Déjà il y a un an, Mme Braham mentionnait le ralentissement économique et ses impacts incertains sur le marché du travail. L’augmentation rapide des salaires et un taux de chômage qui ne semblaient pas devoir augmenter malgré le ralentissement économique continuaient de créer une pression sur le marché du travail marqué par une pénurie de main-d’œuvre. Au Québec, chaque milliard de dollars de produit intérieur brut (PIB) produit demande 17 % plus de main-d’œuvre qu’en Ontario et plus du tiers des postes vacants ne requièrent aucune scolarité. Transformer les emplois, notamment par l’automatisation, devient une voie à envisager.

En 2023, on a constaté une diminution des postes à combler. Au 4e trimestre de 2023, on comptait 164 000 postes à combler, ce qui représente environ 54 000 postes de moins qu’à pareil moment l’année précédente. Toutefois, le Québec est encore en pénurie de main-d’œuvre.

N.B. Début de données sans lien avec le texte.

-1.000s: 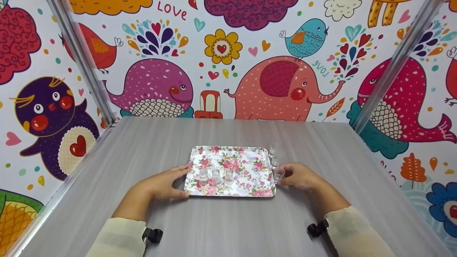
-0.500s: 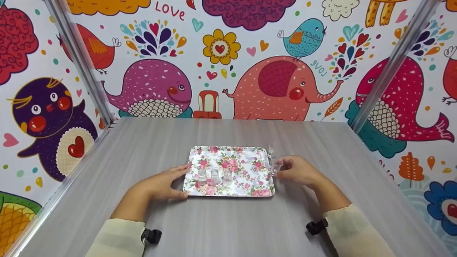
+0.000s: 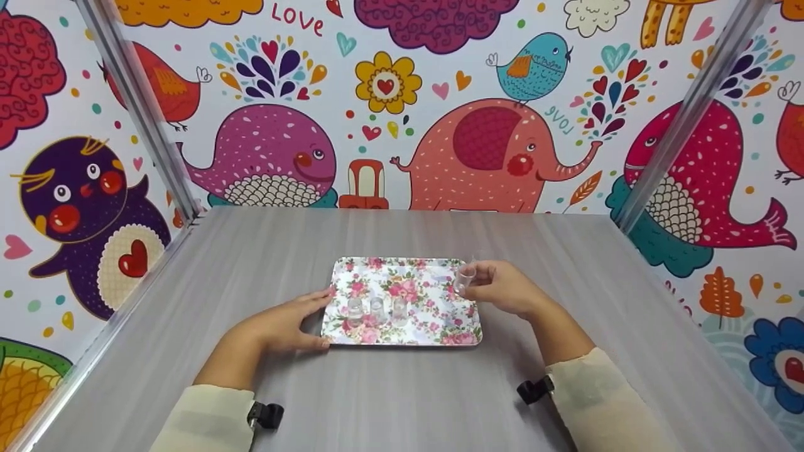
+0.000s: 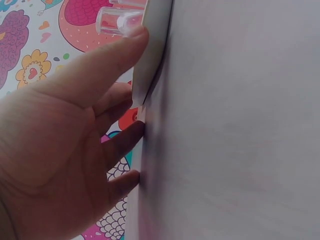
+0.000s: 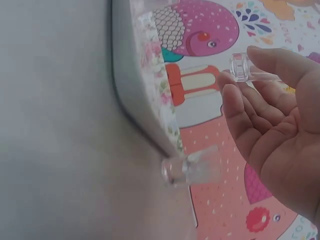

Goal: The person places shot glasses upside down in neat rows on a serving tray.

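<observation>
My right hand (image 3: 505, 285) pinches a small clear shot glass (image 3: 465, 276) between thumb and fingers. In the head view that glass overlaps the tray's right end; in the right wrist view the held shot glass (image 5: 240, 67) is raised well off the table, thick base downward. Three similar shot glasses (image 3: 377, 310) stand in a row on the left half of the flowered tray (image 3: 433, 307). My left hand (image 3: 282, 323) rests at the tray's left side, fingers extended, its thumb (image 4: 136, 37) against the rim near the front corner.
Another clear shot glass (image 5: 192, 167) stands on the grey wood-grain table (image 3: 402, 402) beside the tray's right edge, mostly behind the right hand in the head view. Cartoon-printed walls (image 3: 276, 150) with metal corner posts enclose the table.
The right hand has lifted a shot glass from beside the tray and carried it up, away from me and leftward, over the tray's right edge. The left hand and the tray stay put.
</observation>
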Motion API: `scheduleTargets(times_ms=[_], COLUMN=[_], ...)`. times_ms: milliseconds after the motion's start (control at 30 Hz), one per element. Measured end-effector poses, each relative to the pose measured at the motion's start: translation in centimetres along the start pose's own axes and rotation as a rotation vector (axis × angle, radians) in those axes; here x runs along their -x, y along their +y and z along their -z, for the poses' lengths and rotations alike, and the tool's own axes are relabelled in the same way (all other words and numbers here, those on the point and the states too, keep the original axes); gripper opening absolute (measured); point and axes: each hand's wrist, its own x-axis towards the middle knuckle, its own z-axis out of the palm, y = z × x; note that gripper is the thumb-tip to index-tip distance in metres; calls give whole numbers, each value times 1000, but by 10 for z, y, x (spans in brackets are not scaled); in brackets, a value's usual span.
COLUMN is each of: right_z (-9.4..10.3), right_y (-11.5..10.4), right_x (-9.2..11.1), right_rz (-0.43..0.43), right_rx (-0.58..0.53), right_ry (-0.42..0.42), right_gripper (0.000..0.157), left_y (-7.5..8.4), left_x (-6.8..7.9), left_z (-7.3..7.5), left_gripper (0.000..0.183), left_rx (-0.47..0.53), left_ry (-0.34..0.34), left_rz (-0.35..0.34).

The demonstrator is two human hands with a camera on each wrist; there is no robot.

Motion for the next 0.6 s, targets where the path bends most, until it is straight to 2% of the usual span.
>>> scheduleTargets(times_ms=[233, 433, 600], right_z=[-13, -24, -34], right_y=[-15, -27, -36], right_x=[-15, -26, -34], right_rz=[17, 44, 63], right_rx=[-36, -109, -104], right_ry=[-10, -21, -33], right_gripper=[39, 35, 34], left_y=[1, 2, 2], left_x=[0, 3, 2], left_z=[1, 1, 2], left_gripper=[97, 97, 97], left_rx=[-8, -6, -12], left_ry=[1, 0, -1], left_rz=[8, -27, -19])
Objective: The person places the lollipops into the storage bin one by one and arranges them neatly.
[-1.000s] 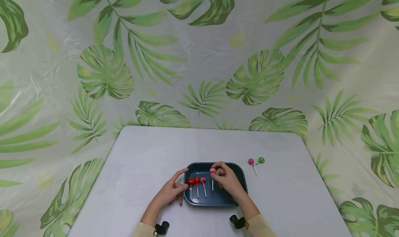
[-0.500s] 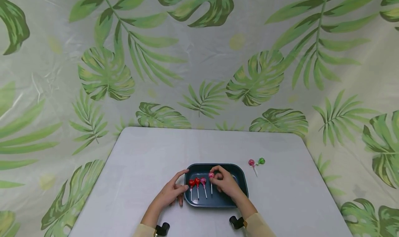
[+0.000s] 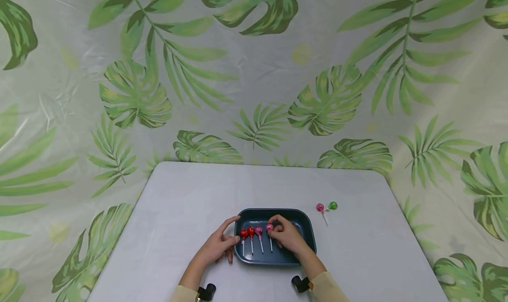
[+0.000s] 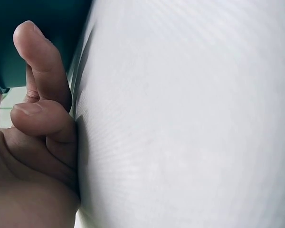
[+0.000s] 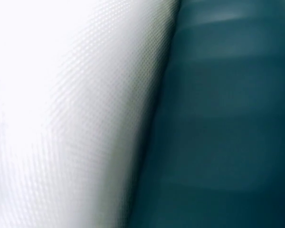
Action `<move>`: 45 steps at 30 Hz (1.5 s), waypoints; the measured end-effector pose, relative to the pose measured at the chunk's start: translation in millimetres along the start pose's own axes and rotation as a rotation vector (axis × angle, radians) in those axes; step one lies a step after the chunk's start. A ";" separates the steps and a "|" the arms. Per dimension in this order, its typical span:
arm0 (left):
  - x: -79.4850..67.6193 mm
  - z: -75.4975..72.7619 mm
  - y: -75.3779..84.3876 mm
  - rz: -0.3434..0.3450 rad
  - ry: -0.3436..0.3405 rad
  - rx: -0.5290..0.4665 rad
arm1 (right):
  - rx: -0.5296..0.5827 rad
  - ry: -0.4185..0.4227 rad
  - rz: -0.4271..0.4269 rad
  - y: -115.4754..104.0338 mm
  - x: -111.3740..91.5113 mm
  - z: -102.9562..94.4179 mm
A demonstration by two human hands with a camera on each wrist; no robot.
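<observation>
A dark blue tray [image 3: 274,262] sits near the front of the white table. Inside it, toward the left, lie two red lollipops [image 3: 251,232] and a pink-purple lollipop [image 3: 259,230], side by side with sticks pointing toward the front. To their right, my right hand [image 3: 289,236] pinches the head of a pink lollipop [image 3: 270,227] low over the tray floor, its white stick toward the front. My left hand [image 3: 214,245] rests at the tray's left side, forefinger and thumb touching the rim. Fingers [image 4: 42,61] of that hand show beside the tray wall [image 4: 57,19] in the left wrist view.
Right of the tray, a pink lollipop [image 3: 320,207] and a green lollipop [image 3: 333,205] lie close together on the table [image 3: 357,249]. A leaf-patterned cloth [image 3: 258,86] hangs behind the table. The right wrist view shows only the tray side [image 5: 223,142] and white table surface.
My right hand has lowered the pink lollipop toward the tray floor and the front, lining it up beside the others. My left hand keeps its place at the rim.
</observation>
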State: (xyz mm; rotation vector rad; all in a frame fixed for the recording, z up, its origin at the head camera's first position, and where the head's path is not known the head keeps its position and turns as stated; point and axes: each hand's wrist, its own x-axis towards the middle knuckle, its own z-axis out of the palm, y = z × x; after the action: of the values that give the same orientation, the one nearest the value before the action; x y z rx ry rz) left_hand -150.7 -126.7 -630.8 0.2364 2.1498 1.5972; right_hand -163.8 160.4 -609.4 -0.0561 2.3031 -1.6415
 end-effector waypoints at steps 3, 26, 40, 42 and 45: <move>0.3 -0.2 0.6 0.003 0.002 0.001 | -0.011 0.001 0.005 0.8 0.7 0.0; 0.5 0.7 -2.4 0.024 -0.016 -0.027 | -0.153 0.005 0.044 4.3 2.3 4.5; 0.4 0.3 -2.3 0.020 -0.015 -0.027 | -0.110 0.014 0.049 5.6 3.4 1.8; 0.5 -0.1 -2.4 0.022 -0.016 -0.025 | -0.095 0.019 0.047 4.5 3.1 0.3; 0.2 -0.5 -2.7 0.027 -0.017 -0.027 | -0.082 0.031 0.050 1.4 0.9 -1.7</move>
State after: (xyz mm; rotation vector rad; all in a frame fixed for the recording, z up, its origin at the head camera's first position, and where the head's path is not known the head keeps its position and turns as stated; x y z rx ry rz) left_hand -150.8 -127.8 -633.3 0.2711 2.1196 1.6322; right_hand -164.9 162.2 -610.4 0.0087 2.3746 -1.5337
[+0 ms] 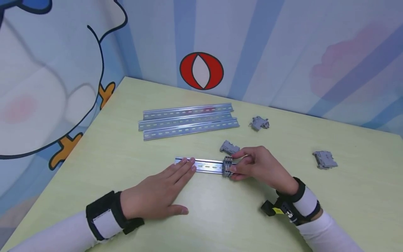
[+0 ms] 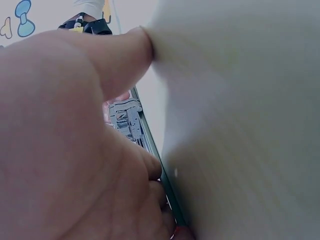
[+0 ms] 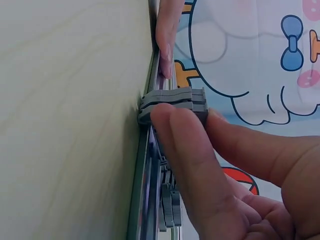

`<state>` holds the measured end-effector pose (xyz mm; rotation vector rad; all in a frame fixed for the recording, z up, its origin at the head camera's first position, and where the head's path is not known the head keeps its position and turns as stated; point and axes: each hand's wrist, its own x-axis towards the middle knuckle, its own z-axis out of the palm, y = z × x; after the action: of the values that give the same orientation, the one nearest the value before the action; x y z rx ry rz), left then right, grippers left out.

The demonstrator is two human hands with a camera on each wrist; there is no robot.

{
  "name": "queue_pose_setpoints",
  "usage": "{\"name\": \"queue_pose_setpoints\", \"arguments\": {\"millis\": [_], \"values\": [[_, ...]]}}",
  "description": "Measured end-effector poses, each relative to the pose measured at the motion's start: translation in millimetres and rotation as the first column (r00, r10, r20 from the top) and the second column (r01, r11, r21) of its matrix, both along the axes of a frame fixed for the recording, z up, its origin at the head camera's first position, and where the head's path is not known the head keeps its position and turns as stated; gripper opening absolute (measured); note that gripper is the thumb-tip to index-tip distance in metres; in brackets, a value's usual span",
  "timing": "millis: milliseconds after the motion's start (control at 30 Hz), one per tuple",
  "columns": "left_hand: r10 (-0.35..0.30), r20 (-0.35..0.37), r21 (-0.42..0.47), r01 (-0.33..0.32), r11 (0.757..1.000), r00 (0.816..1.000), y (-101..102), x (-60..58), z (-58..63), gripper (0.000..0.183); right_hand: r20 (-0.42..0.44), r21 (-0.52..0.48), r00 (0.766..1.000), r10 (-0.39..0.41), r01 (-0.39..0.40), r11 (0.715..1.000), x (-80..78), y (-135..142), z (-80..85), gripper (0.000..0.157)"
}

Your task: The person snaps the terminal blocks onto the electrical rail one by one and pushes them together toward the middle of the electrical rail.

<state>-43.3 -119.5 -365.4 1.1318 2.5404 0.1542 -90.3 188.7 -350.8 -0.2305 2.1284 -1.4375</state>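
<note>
A short slotted metal DIN rail (image 1: 209, 166) lies on the table in front of me. My left hand (image 1: 158, 192) rests with straight fingers on the rail's left end, thumb spread out on the table. Toward the right end, grey terminal blocks (image 1: 227, 167) sit across the rail, side by side. My right hand (image 1: 262, 168) pinches these blocks between thumb and fingers. The right wrist view shows the blocks (image 3: 176, 96) standing on the rail (image 3: 141, 180), fingertips against them. Whether they are latched on is not visible. In the left wrist view, the palm hides much of the rail.
Behind the short rail lie three longer slotted rails (image 1: 190, 122), side by side. Loose grey terminal blocks (image 1: 229, 147) lie just beyond my right hand, with another group (image 1: 259, 123) farther back and one (image 1: 325, 160) at right. A printed wall panel (image 1: 267, 52) borders the table's back.
</note>
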Motion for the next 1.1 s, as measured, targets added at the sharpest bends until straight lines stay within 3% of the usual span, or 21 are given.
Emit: {"name": "queue_pose_setpoints", "arguments": {"millis": [433, 533, 600, 700, 767, 833, 900, 1000, 1100], "values": [[0.002, -0.003, -0.005, -0.002, 1.000, 1.000, -0.9, 0.6, 3.2, 0.100, -0.051, -0.049, 0.999, -0.002, 0.000, 0.999, 1.0, -3.5, -9.3, 0.045], [-0.003, -0.005, -0.010, 0.002, 1.000, 1.000, -1.3, 0.0, 5.3, 0.101, -0.139, 0.021, 0.990, 0.039, -0.037, 0.999, 1.4, -1.8, -8.8, 0.043], [-0.004, -0.004, -0.012, 0.004, 1.000, 1.000, -1.7, -1.3, 6.7, 0.102, -0.239, 0.106, 0.968, 0.079, -0.055, 0.993, 1.4, 1.0, -6.0, 0.038], [0.013, 0.013, -0.021, -0.013, 1.000, 1.000, -2.3, -3.2, 9.5, 0.103, -0.413, 0.294, 0.895, 0.168, -0.043, 0.955, 0.6, 9.1, 0.7, 0.029], [0.046, 0.035, -0.042, -0.044, 0.998, 0.998, -3.0, -4.2, 12.1, 0.105, -0.460, 0.375, 0.864, 0.202, -0.017, 0.927, -0.8, 16.5, 5.8, 0.027], [0.090, 0.057, -0.070, -0.085, 0.994, 0.994, -4.0, -5.6, 16.0, 0.106, -0.469, 0.451, 0.850, 0.240, -0.003, 0.892, -2.7, 24.6, 9.0, 0.027], [0.141, 0.076, -0.099, -0.133, 0.986, 0.987, -5.6, -8.0, 21.1, 0.104, -0.439, 0.503, 0.860, 0.259, -0.003, 0.864, -3.9, 31.8, 10.9, 0.028], [0.211, 0.092, -0.127, -0.198, 0.972, 0.973, -9.2, -14.5, 29.6, 0.095, -0.373, 0.531, 0.887, 0.273, -0.038, 0.847, -5.1, 36.3, 7.6, 0.027], [0.260, 0.065, -0.127, -0.250, 0.960, 0.964, -15.5, -22.3, 37.2, 0.084, -0.366, 0.490, 0.889, 0.275, -0.067, 0.869, -4.2, 30.1, 0.1, 0.026]]}}
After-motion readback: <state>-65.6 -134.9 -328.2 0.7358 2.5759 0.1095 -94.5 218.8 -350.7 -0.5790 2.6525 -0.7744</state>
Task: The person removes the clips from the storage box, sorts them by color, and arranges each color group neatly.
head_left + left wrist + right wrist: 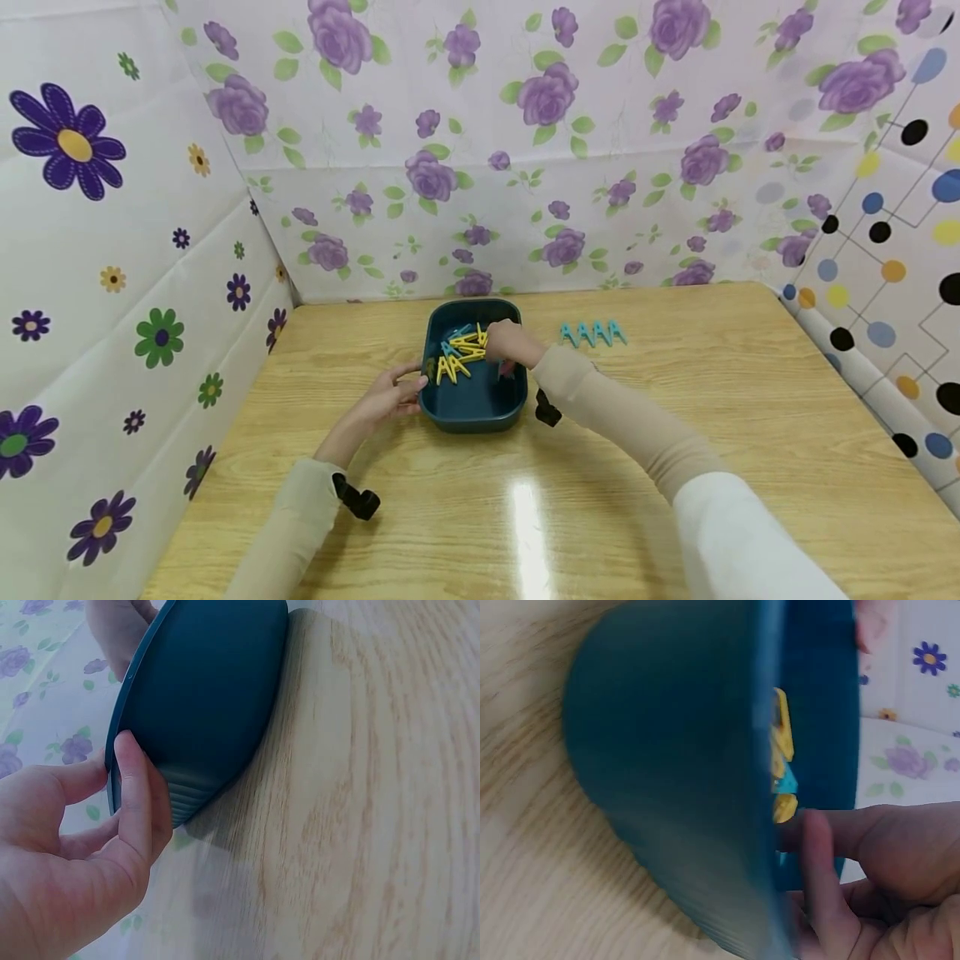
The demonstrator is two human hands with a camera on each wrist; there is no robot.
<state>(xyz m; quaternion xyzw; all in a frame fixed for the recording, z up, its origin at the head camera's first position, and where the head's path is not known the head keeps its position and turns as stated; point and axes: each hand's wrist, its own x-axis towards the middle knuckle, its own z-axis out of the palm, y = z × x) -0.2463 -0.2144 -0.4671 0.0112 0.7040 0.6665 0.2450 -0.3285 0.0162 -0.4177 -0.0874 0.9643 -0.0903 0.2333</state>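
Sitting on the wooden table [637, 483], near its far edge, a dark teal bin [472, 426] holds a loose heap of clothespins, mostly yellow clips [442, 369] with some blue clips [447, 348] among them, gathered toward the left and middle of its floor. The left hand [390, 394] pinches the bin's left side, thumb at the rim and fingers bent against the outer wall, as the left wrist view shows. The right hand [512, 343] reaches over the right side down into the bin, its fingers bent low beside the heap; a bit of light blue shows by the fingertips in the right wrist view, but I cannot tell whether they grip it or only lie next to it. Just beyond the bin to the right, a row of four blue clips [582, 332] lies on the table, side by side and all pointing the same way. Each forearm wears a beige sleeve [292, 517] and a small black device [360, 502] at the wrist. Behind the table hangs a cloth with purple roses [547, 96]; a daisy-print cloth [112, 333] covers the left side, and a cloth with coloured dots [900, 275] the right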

« Il y a deux phénomènes en parallèle. D’abord, le ralentissement économique ressenti depuis le milieu de 2023. L’augmentation du taux d’intérêt a des effets. La croissance du PIB est autour de zéro. Ce ralentissement fait qu’on a moins besoin de travailleurs. Mais on est encore en situation de pénurie de main-d’œuvre. L’activité économique réduite diminue le besoin en main-d’œuvre notamment parce que des offres d’emplois ont été rayées étant donné que les besoins sont moins grands en restauration, hébergement et commerce de détail. Le secteur manufacturier reporte ou annule des projets d’investissement. Parallèlement, il y a un bond dans l’immigration temporaire. On compte 37 000 immigrants temporaires dans la population active. Il y a donc moins de pénurie, mais les deux phénomènes en parallèle font que l’offre de travailleurs a augmenté plus que les besoins. C’est donc pour ça qu’on a une augmentation du taux de chômage », explique Mme Braham.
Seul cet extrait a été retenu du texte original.